Assigned task -
Your answer should consist of all lines in the listing that hold the word "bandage".

::: Dataset content

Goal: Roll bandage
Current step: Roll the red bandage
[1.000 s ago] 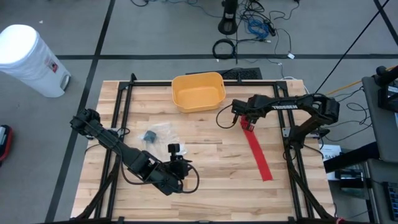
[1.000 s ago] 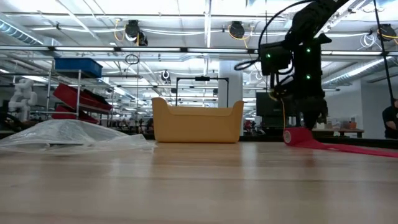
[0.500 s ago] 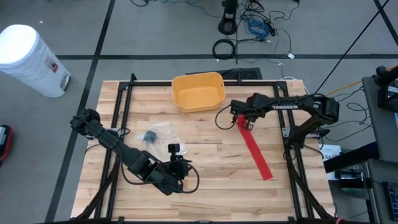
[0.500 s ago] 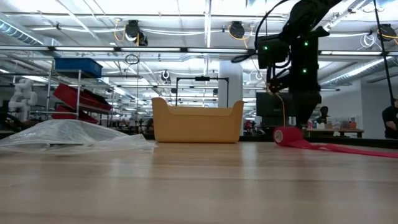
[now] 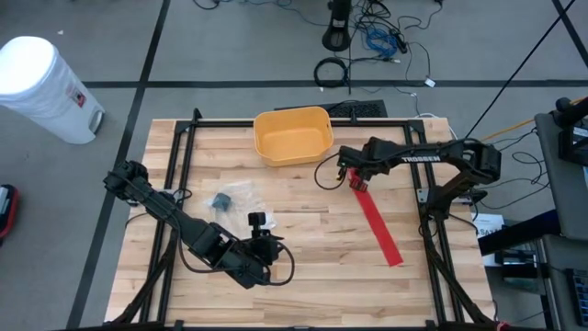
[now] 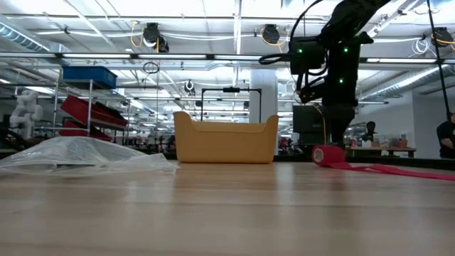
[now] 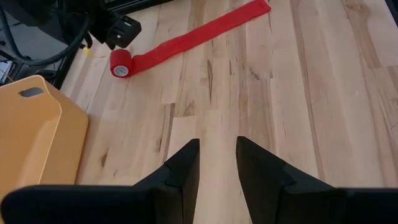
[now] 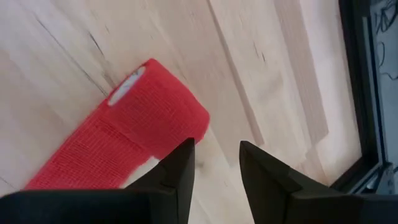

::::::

Solution for this exercise -
Goal: Roll bandage
Current step: Roll the red bandage

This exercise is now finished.